_Assigned task_.
Starting with the opening line of the material, restate every line word for word, and end on the line containing "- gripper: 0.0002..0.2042".

_Recorded data_.
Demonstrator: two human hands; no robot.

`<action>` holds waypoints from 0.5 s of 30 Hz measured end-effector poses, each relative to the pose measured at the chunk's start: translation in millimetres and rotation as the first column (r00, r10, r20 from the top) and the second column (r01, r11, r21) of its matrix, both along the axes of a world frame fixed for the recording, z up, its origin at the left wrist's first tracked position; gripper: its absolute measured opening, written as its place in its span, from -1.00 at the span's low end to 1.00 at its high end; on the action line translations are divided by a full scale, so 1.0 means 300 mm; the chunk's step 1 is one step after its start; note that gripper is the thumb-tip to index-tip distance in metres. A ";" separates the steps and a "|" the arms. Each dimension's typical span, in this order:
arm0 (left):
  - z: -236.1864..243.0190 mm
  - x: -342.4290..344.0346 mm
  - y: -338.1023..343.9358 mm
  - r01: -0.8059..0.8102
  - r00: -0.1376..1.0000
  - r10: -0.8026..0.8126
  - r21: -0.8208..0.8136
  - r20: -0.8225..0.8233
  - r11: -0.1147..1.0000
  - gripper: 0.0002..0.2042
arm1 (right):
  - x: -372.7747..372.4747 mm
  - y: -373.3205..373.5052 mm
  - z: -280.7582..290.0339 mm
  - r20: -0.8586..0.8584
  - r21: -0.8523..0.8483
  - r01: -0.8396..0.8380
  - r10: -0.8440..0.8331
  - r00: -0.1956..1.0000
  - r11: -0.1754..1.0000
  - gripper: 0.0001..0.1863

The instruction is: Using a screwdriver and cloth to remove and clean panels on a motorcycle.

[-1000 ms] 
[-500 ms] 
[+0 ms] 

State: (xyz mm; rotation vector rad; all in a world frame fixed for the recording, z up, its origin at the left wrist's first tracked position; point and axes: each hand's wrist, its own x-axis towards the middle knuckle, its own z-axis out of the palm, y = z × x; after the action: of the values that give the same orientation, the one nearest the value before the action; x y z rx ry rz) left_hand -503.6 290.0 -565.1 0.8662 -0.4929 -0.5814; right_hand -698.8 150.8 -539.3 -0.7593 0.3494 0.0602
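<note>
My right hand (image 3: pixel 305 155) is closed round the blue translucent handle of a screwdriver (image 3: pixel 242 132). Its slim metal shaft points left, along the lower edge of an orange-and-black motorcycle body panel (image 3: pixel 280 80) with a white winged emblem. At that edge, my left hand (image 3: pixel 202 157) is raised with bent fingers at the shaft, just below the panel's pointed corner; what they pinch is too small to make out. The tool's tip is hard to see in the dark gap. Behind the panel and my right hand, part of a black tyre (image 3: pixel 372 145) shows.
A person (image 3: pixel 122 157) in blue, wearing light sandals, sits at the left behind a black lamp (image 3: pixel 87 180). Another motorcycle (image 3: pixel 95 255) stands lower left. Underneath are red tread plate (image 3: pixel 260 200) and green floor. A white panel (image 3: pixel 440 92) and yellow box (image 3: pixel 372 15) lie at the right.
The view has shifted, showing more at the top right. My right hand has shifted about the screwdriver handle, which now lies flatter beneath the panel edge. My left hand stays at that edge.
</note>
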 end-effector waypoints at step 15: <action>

_Result_.
Demonstrator: two human hands; no robot.

`<action>` holds waypoints from 0.5 s of 30 Hz measured end-effector poses, each relative to the pose measured at the chunk's start: translation in millimetres and rotation as the first column (r00, r10, r20 from the top) and the second column (r01, r11, r21) of its matrix, both along the axes of a world frame fixed for the recording, z up, its origin at the left wrist's first tracked position; gripper: its absolute measured opening, written as its place in its span, from -1.00 at the span's low end to 1.00 at its high end; on the action line translations are divided by a full scale, so 1.0 means 300 mm; the chunk's step 1 is one step after its start; note that gripper is the thumb-tip to index-tip distance in metres. A ";" separates the steps and a "|" the arms. Each dimension's typical span, in this order:
arm0 (left):
  - z: -236.1864..243.0190 mm
  - x: -342.4290..344.0346 mm
  - y: -338.1023..343.9358 mm
  - r01: -0.8059..0.8102
  - r00: -0.1376..1.0000
  - r10: -0.8026..0.8126
  - r21: -0.8208..0.8136
  - r20: -0.8225..0.8233
  - r11: -0.1147..1.0000
  - gripper: 0.0002..0.2042

This is the complete output for the exercise.